# Feature Extraction

### In this notebook, we perform feature extraction from our dataset using the tsfresh package.

#### We consider a binary classification problem with the following classes:

#### - Class -1: Non-critical fire (burns less than 10 000 acres)
#### - Class 1: Critical fire (burns more than 10 000 acres)

#### Also, we consider the scenario where we want to predict if the fire is going to grow critically within the next 6 hours.

#### This horizon of prediction of 6 hours is arbitrary (you could change it), and corresponds to the delay that could be to mobilise the appropriate resources to deal with the fire before it becomes critical.

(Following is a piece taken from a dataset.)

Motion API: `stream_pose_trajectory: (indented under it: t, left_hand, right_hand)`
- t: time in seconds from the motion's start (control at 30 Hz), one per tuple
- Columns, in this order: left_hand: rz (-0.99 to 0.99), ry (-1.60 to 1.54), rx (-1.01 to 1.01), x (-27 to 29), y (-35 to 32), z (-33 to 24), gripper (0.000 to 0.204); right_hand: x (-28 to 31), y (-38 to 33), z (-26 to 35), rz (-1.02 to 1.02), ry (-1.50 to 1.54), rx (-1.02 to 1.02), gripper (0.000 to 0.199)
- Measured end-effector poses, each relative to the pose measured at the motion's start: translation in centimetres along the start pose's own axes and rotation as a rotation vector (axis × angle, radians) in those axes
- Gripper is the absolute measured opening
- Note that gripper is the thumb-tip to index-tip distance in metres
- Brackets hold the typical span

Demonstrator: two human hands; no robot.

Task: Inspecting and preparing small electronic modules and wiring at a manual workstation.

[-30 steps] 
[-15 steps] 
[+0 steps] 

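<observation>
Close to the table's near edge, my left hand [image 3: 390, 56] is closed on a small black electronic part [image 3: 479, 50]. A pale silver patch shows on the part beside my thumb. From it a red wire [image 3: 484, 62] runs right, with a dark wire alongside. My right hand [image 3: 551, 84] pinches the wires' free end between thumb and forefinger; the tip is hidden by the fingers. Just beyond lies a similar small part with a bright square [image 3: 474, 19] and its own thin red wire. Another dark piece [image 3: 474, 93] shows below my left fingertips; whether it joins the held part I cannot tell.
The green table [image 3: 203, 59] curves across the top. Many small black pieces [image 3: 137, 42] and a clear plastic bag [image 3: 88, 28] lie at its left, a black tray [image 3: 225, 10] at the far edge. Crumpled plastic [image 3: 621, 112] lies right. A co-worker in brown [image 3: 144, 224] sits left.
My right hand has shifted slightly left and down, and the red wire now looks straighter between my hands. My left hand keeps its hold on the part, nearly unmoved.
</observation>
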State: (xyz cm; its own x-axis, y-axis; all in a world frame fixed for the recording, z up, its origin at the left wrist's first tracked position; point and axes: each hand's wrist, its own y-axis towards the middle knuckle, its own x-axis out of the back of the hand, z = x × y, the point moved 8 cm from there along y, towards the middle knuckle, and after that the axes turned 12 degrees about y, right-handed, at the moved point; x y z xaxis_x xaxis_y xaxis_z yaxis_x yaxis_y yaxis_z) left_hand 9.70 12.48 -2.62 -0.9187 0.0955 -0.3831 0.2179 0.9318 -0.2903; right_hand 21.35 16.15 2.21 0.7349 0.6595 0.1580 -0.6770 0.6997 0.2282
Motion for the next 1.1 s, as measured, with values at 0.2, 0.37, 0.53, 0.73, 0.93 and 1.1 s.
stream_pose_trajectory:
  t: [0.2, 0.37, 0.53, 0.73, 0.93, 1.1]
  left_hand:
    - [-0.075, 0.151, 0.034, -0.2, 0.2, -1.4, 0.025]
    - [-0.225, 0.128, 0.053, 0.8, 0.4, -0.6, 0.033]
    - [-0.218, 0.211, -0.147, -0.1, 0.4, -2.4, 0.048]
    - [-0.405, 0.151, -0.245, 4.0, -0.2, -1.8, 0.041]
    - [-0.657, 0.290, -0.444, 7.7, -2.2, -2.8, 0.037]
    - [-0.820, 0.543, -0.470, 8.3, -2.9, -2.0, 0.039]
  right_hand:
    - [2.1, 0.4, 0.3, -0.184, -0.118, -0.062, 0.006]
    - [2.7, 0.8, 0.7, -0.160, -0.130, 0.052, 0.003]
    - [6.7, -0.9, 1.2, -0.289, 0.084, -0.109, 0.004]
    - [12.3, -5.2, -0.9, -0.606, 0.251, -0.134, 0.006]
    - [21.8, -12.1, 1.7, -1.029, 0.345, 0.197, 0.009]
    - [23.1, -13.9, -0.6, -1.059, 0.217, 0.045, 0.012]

### Install some required packages
#### Only install those that are not installed yet

In [None]:
!pip install natsort
!pip install tsfresh
!pip install -U pandas

### Import packages

In [None]:
%matplotlib inline

import os
import pandas as pd, numpy as np
import random
from natsort import natsorted
import matplotlib.pylab as plt

import datetime
from datetime import date, timedelta
import time

from tsfresh import extract_features, select_features
from tsfresh.utilities.dataframe_functions import (
    impute,
    make_forecasting_frame,
    roll_time_series,
)
from tsfresh.feature_extraction import (
    ComprehensiveFCParameters,
    EfficientFCParameters,
    MinimalFCParameters,
    settings,
)

import ast

import multiprocessing

import warnings

warnings.filterwarnings("ignore")

In [None]:
num_cpus = multiprocessing.cpu_count()

print(f"Number of available cpus: {multiprocessing.cpu_count()}\n")
print(f"Number of cpus to use: {num_cpus}")

### Global variables

In [None]:
RESULTS = "../results"

### Utility function

In [None]:
def make_sorter(l):
    """
    Create a dict from the list to map to 0..len(l)
    Returns a mapper to map a series to this custom sort order
    """
    sort_order = {k: v for k, v in zip(l, range(len(l)))}
    return lambda s: s.map(lambda x: sort_order[x])

# Load the data

### Rolled dataset 

In [None]:
df_rolled_test = pd.read_csv(
    os.path.join(RESULTS, "fires-stations-final-dataset-flat-format-rolled-test.csv")
)
df_rolled_test.shape

In [None]:
df_rolled_test.head()

In [None]:
X_cols = [
    "id",
    "time_step",
    "ghi_station_1",
    "dni_station_1",
    "wind_speed_station_1",
    "wind_direction_station_1",
    "dhi_station_1",
    "air_temperature_station_1",
    "solar_zenith_angle_station_1",
    "ghi_station_2",
    "dni_station_2",
    "wind_speed_station_2",
    "wind_direction_station_2",
    "dhi_station_2",
    "air_temperature_station_2",
    "solar_zenith_angle_station_2",
    "duration_in_hours",
]

y_col = ["category"]

#### Running this cell could take a very long time
#### This could last until a few hours
#### Please consider using distributed calculation, e.g. with Dask or PySpark

In [None]:
%%time
X_test = extract_features(
    df_rolled_test[X_cols],
    column_id="id",
    column_sort="time_step",
    default_fc_parameters=ComprehensiveFCParameters(),  # we could use also: MinimalFCParameters(), EfficientFCParameters()
    impute_function=impute,
    n_jobs=num_cpus,
)
X_test.shape

In [None]:
X_test.head()

In [None]:
X_test.to_csv(
    os.path.join(
        RESULTS,
        "extracted-features-ComprehensiveFCParameters-full--without-target-horizon-test.csv",
    )
)

# STEP 1: Feature Selection

### Hypothesis:
### Here, we want to predict the evolution of the considered in the near future, given the parameters provided by the surrounding stations the last couple of hours.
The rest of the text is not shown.